Exercise
Going through the data, count each line that has the word "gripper". Reply with the total and nothing more.

START Collected material

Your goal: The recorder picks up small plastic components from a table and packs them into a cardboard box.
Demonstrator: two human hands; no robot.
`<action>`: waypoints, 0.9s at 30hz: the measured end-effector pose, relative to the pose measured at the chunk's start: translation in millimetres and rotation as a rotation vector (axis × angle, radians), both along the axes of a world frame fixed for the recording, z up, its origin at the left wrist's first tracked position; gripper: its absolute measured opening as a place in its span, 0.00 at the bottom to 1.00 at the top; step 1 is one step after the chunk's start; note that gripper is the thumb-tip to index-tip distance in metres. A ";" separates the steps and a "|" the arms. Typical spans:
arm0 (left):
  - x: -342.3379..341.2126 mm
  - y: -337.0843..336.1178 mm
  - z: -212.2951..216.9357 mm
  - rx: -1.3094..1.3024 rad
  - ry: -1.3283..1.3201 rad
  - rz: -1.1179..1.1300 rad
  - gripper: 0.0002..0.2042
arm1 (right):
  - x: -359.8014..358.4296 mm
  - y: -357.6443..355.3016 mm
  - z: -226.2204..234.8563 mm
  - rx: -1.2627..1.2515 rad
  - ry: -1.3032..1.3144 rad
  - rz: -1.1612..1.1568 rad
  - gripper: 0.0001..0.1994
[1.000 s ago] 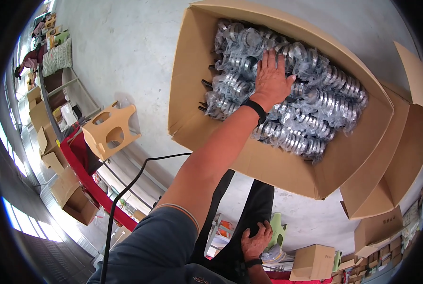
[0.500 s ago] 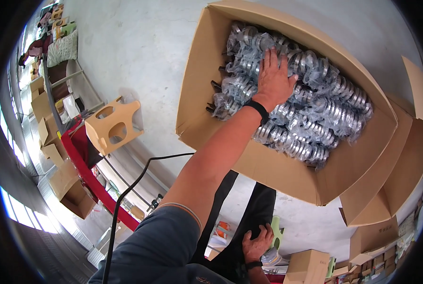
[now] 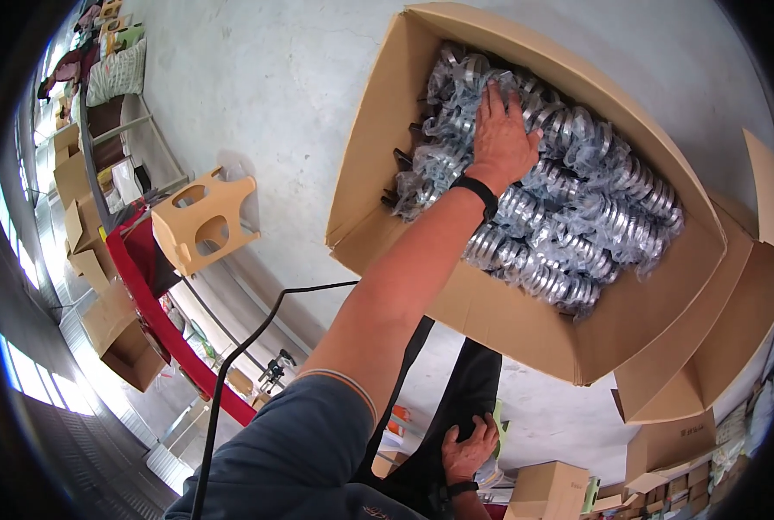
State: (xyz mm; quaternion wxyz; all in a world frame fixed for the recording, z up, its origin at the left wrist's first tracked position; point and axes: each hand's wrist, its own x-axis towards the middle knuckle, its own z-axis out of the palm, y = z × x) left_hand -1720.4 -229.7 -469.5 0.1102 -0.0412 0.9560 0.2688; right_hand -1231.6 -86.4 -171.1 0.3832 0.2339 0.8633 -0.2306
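- One left hand and one right hand were in view, two together
- Black wristbands came to two
- One large open box held plastic-wrapped silvery rounds, too crowded to count
- One tan stool stood in sight
- One black cable showed
- Other cartons numbered several, too overlapped for an exact tally

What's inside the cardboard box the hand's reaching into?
Rows of plastic-wrapped round metal pieces, with the left hand resting on them. What lies beneath the hand and top layer is hidden.
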 end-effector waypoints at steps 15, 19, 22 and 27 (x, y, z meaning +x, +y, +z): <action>9.0 -2.8 0.6 0.195 0.075 -0.032 0.38 | -6.8 2.8 1.4 0.001 -0.008 0.028 0.27; 7.7 -6.4 -0.5 0.235 0.100 0.003 0.38 | -5.3 3.1 0.0 0.008 -0.016 0.063 0.27; 2.5 -6.6 0.4 0.232 0.107 0.044 0.37 | -4.2 3.0 0.1 0.013 -0.027 0.052 0.27; -10.6 -18.8 -2.5 0.238 0.169 0.071 0.34 | -7.0 0.8 -2.3 0.012 -0.015 0.060 0.27</action>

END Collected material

Completed exercise
3